My teenage grand daughter was telling me of her current shopping predilections recently, how she goes mainly goes to op shops or one of several online secondhand clothing outlets, refusing to buy new. The details seemed idiosyncratic at the time until I read the attachment below on RNZ this morning. I wonder now is this a rationale young people tell themselves in days when unemployment is high and part time work, especially for students is next to impossible to find? Or is it oligarchy dependent media outlets like RNZ spinning a narrative to legitimate young people having to survive on meagre means? Or, dialectically speaking both? They merits of recycling aside, is impecuniousness now fashionable?
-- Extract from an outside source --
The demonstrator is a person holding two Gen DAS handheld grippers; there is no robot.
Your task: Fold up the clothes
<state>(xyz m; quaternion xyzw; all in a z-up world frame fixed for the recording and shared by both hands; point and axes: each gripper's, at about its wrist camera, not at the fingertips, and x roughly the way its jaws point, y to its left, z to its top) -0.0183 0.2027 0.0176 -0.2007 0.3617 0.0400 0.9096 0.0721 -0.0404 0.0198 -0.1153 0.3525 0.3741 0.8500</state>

'I want to be as naked as legally possible' - The many looks of Laneway 2025https://www.rnz.co.nz/news/national/541127/i-want-to-be-as-naked-as-legally-possible-the-many-looks-of-laneway-2025
Opshopping is briliant for those that have the time & inclination. I can't remember the last time I bought anything except socks / underwear brand new, but I have an amazingly high-quality wardrobe. inc. Italian merino suits, plenty of linen shirts etc. Of course I could dress in brand-new polyester from K-Mart and look like proper trash. The Laneway 'fashion' is pretty much buy, wear once, then dump- much like the 'Kiwiburn' look of their forty-something parents' generation- don't read too much into it.
The kids these days are doing things... not that much different to previous generations, experimenting with what they think is cool & what not. It's cool to see them having fun but does highlight the fact that it was a slow news day for RNZ.
Ps. Hope they used sunscreen. 🙏
Hi B. “energy blindness” is important
https://youtu.be/lrMWSkzrMYg?si=1SNhp_-LstfBKngq
New Zealand Energy started to lose me at "nuclear is unfortunately a bridge too far for New Zealand’s political class"...as if there are no other "too-far" bridges (seismic, vulcanological, astronomical cost, most NZers don't want a bar of it). Is there some plugNplay SMR now available on Temu that I don't know about?
And the glaring absence of pumped hydro storage in the potential solutions, either hours/days scale or months/dry year scale.
By all means re-direct our dwindling domestic natural gas into keeping the lights on when it counts - much better end use for NZ than Think Big-era methanol. Or urea.